Grenzenlos radeln. Zusammenschluss der Radwege / Pamhagener beschließen, dass der B10 Radweg nun doch mit dem ungarischen Weg verbunden wird.

Von Birgit Böhm-Ritter

PAMHAGEN / „Ich bin zwar nicht glücklich mit der Lösung, aber wir sind vor vollendete Tatsachen gestellt worden“, erklärt Bürgermeister Josef Tschida (ÖVP). Mit den Stimmen seiner Fraktion wurde bei der vergangenen Gemeinderatssitzung ein Grundsatzbeschluss gefällt: Der B10 Radweg wird mit dem ungarischen Radweg, der zwischen Apetlon und Pamhagen an die österreichische Grenze führt, angeschlossen.

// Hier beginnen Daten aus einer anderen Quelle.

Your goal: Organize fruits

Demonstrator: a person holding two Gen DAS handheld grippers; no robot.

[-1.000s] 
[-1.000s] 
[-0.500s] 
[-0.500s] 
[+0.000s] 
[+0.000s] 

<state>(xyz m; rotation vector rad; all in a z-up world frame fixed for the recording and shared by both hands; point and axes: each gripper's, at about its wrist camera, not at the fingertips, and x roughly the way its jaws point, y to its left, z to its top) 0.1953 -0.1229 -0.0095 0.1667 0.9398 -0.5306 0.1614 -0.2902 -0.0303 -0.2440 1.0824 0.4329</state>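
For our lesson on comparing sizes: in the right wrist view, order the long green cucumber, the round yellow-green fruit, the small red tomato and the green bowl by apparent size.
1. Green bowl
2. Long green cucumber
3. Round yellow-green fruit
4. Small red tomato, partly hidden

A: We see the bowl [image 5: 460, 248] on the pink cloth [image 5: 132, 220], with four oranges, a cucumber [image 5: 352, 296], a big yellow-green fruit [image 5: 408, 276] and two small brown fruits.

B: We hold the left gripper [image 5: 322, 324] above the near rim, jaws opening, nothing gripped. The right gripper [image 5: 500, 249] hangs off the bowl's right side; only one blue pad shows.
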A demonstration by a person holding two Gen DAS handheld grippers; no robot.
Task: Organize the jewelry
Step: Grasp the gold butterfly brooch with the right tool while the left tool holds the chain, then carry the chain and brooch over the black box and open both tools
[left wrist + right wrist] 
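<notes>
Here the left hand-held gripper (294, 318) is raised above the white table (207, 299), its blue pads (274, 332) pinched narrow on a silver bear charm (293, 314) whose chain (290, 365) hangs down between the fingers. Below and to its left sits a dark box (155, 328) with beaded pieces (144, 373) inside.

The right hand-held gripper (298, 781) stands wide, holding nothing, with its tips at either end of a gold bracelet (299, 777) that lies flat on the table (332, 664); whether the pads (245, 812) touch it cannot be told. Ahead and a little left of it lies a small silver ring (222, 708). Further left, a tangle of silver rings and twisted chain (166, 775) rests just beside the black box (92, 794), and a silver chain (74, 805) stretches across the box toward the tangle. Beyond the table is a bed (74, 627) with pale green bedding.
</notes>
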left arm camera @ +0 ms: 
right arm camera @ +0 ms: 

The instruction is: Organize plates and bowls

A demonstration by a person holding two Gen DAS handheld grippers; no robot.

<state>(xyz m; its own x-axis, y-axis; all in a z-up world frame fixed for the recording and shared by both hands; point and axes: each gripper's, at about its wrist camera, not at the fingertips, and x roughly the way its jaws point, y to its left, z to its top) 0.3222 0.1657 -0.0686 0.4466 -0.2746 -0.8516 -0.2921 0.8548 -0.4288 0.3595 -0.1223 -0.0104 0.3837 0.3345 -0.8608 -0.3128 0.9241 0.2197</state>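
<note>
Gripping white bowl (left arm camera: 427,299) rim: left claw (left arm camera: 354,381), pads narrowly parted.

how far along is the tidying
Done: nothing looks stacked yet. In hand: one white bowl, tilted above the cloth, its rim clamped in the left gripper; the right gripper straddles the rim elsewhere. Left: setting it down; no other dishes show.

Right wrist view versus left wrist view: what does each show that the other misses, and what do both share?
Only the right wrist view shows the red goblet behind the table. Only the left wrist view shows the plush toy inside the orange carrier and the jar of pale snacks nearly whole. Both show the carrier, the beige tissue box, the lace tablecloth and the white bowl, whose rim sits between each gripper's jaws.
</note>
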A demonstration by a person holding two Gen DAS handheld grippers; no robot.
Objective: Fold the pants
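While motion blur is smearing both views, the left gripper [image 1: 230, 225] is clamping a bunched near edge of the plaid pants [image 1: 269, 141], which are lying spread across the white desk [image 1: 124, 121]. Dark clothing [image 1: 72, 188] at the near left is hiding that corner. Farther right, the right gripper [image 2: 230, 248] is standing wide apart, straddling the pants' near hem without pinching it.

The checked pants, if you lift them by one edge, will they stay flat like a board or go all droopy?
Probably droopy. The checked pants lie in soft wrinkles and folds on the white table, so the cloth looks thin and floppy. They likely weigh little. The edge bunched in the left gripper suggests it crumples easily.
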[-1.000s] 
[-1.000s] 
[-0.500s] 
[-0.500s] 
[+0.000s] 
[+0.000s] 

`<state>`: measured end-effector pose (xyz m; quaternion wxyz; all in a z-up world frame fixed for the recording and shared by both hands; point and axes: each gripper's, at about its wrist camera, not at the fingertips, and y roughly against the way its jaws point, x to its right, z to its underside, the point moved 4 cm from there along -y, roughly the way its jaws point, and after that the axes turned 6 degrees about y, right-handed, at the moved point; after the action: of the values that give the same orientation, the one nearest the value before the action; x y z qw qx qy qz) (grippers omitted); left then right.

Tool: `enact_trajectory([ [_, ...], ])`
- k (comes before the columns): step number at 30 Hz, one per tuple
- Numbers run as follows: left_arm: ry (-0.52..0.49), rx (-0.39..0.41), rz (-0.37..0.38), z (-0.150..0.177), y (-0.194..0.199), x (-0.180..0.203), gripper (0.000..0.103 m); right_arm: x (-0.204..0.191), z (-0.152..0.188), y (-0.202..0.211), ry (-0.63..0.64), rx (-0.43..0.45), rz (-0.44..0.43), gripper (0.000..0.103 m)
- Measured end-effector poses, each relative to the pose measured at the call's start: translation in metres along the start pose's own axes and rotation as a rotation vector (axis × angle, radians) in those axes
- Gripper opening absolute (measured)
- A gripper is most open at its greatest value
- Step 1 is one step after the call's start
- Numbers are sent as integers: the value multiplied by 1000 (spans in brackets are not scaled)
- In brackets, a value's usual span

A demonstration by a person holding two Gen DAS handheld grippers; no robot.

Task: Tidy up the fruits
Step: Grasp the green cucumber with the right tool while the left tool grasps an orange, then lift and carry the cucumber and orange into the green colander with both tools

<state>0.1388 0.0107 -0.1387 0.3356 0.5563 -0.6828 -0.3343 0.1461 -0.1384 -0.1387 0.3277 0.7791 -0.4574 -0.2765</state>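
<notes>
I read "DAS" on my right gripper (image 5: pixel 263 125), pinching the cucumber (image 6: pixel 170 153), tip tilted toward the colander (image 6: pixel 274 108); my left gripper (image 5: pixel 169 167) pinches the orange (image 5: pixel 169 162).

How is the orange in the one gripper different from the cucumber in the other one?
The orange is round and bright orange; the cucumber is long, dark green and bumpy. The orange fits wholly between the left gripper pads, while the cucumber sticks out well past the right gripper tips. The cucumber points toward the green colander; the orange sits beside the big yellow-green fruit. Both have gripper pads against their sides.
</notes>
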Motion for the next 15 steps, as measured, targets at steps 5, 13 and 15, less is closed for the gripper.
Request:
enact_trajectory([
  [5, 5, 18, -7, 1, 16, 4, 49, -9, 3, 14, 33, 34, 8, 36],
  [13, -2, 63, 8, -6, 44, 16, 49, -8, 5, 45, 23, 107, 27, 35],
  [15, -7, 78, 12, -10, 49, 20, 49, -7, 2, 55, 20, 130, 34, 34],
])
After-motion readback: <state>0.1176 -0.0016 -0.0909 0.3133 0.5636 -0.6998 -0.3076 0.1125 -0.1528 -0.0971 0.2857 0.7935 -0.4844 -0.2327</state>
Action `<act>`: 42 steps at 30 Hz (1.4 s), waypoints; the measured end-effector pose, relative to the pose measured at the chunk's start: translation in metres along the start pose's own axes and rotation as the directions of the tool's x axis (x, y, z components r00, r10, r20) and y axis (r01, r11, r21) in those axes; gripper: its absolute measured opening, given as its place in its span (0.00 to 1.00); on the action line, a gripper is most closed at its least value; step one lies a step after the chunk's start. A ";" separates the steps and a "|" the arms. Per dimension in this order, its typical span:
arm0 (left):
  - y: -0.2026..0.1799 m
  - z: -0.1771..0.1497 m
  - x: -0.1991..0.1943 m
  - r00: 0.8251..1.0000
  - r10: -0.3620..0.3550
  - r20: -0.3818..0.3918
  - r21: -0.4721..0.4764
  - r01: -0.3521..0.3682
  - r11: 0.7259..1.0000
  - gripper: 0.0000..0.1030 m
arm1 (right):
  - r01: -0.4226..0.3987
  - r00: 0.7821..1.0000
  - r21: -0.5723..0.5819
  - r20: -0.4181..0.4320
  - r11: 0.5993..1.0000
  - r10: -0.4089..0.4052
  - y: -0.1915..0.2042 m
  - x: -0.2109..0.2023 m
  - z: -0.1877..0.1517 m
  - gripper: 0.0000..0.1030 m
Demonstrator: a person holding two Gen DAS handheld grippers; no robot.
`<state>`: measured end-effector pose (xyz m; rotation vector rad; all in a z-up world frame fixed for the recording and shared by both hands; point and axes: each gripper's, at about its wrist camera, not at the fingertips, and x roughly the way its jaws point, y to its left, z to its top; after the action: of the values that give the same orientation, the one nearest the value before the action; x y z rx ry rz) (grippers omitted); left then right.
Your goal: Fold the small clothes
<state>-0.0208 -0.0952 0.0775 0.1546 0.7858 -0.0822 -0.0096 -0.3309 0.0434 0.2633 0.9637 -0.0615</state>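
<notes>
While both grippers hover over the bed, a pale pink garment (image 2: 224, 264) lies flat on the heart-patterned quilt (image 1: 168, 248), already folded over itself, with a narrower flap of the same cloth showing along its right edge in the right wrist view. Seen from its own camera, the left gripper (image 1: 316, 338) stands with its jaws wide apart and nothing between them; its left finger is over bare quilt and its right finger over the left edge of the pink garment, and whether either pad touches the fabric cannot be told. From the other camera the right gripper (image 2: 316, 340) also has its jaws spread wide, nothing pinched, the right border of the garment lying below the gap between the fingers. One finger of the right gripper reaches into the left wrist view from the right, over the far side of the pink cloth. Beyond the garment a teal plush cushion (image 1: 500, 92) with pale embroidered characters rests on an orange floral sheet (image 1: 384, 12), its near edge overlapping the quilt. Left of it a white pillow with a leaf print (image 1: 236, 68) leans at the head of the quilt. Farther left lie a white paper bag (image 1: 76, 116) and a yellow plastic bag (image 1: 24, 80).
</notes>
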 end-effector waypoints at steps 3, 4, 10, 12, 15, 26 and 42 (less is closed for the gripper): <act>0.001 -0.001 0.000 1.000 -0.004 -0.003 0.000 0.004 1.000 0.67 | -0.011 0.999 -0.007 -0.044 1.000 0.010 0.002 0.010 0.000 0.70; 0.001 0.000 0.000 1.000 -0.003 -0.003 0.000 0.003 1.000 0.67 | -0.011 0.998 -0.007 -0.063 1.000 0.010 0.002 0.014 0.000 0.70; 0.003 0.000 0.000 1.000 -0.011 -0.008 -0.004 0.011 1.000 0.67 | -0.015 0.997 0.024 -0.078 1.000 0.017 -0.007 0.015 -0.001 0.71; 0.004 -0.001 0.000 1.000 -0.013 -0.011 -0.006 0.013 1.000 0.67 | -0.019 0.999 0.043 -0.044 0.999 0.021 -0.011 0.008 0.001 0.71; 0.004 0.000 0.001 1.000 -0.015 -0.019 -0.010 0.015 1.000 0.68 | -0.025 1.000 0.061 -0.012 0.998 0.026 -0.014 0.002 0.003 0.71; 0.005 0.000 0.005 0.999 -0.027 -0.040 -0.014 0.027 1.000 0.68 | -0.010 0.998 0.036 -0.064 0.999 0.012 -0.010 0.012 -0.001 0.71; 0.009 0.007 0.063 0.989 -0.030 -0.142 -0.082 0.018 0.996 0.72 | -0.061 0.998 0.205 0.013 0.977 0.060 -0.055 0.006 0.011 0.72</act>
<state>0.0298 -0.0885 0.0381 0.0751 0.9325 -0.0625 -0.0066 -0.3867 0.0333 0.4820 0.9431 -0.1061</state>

Die Gemeinde hatte sich vorerst gewehrt, den ungarischen Radweg mit dem österreichischen Radwegenetz zusammenzuschließen. 2012 hat sich der Gemeinderat noch einstimmig — mit SPÖ und ÖVP-Stimmen — gegen einen Zusammenschluss ausgesprochen. „Bei einer Seeumrundung bildet der neue ungarische Weg einen Abschneider. Wer diesen wählt, fährt nicht mehr durch die Gemeinde Pamhagen“, erklärt Vize-Bürgermeister Johann Munzenrieder seine Bedenken. Die Betriebe, die vom kleinen Radtourismus in der Gemeinde leben, würden einen Rückgang der Gäste befürchten.

Ortschef Tschida weiß von den Befürchtungen und er gibt Vize Munzenrieder auch recht, aber: „Das Land hat uns schon zwei Mal aufgefordert, die Radwege zu verbinden. Die Beschwerden von Radfahrern häufen sich.“

Um die Radfahrer trotzdem in die Ortschaft zu locken, hat die Gemeinde das Projekt „Natur Genuss Erleben Pamhagen“ umgesetzt. Entlang der elf Stationen, die am besten mit dem Rad zu erkunden sind, können sich Gäste über Pamhagener Erzeugnisse und Produktionsweisen informieren.